* Task details: Skip the pictures, please, and write out exactly the lines from the opening of the data through the line containing "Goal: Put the".

[Extracted data entries]
>>>>

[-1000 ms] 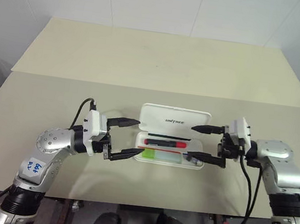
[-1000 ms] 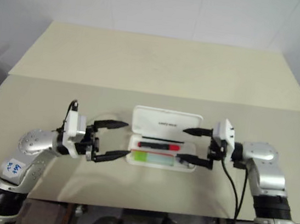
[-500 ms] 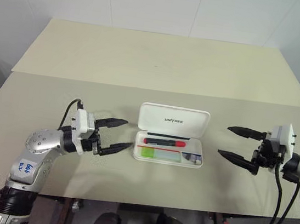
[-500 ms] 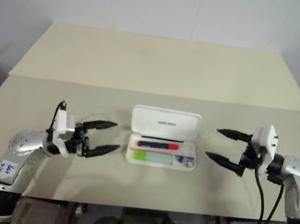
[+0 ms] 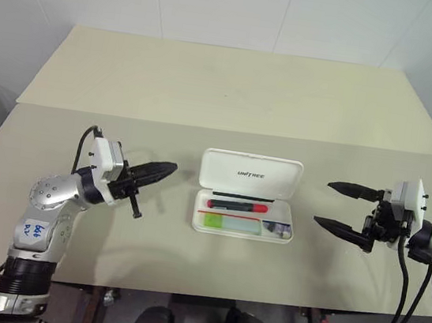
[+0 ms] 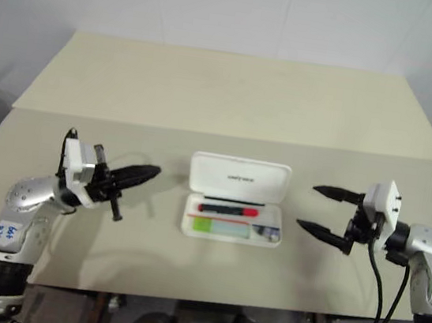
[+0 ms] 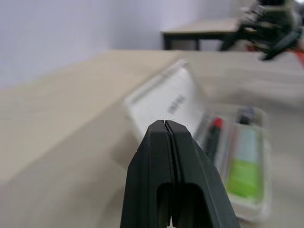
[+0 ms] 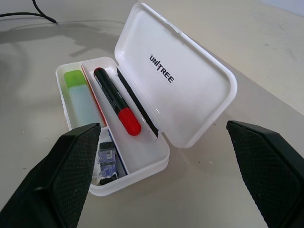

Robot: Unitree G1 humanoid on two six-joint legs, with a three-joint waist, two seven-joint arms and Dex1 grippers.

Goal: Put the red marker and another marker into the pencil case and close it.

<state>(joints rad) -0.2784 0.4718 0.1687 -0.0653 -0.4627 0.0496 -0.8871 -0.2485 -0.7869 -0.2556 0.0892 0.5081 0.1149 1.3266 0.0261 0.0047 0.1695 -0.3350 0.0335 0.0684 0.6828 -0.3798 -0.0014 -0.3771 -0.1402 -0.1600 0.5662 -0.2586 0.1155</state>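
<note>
Pencil case [image 5: 248,195] lies open in the middle of the table [image 5: 233,92], nearer the front edge than the back one, with its lid [image 8: 178,92] tipped up toward the back edge and the dark lettering showing on the lid's inner face. In the tray, the red marker [image 8: 116,100] lies lengthwise along the lid side, black barrel with its red cap pointing toward the robot's right. Just beside it, on the front side of a thin red strip, sits the green marker [image 8: 81,97], its lime cap toward the robot's left. A small dark object [image 8: 106,160] lies in the tray's right end.

To the left of the case, well apart from it and empty, the left claw [image 5: 163,170] has its two black fingers pressed flat together; it points toward the case, roughly level with the lid. On the other side, the right claw [image 5: 345,206] stands wide, one finger up toward the back edge and one lower toward the front, holding nothing. It points at the right end of the case from a clear gap away, touching neither the case nor the markers.
</note>
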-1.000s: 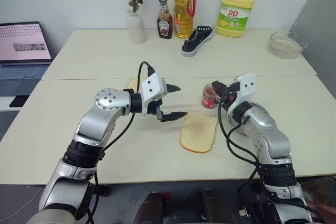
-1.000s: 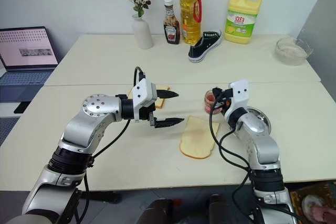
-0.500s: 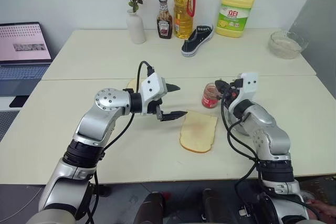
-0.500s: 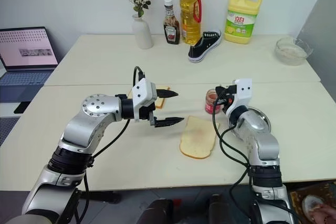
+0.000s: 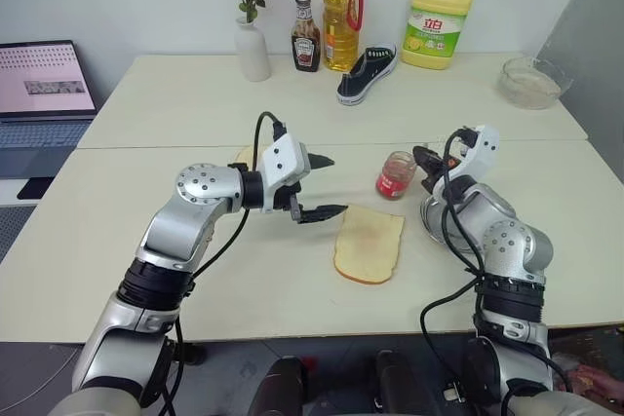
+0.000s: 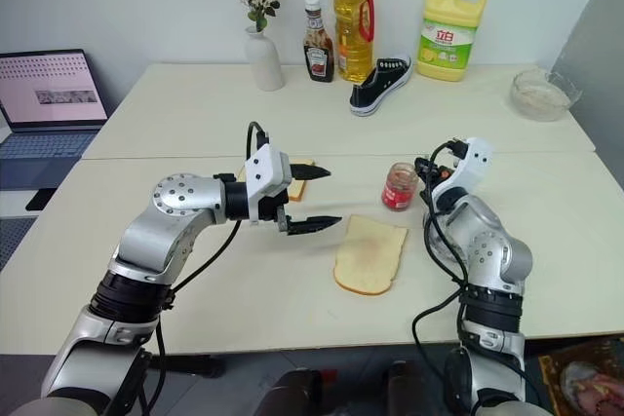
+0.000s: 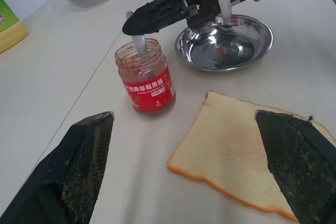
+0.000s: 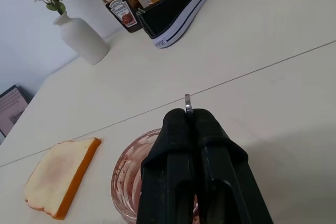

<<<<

* Answer area:
[-1000 ms] 
[-1000 ms] 
[-500 ms] 
[-500 ms] 
[+0 ms] 
[+0 ms] 
[+0 ms] 
[+0 ms] 

Robot: Unitree G1 humanoid on two six-joint legs, with a three-joint waist, two seven-joint arms and Dex1 grippers.

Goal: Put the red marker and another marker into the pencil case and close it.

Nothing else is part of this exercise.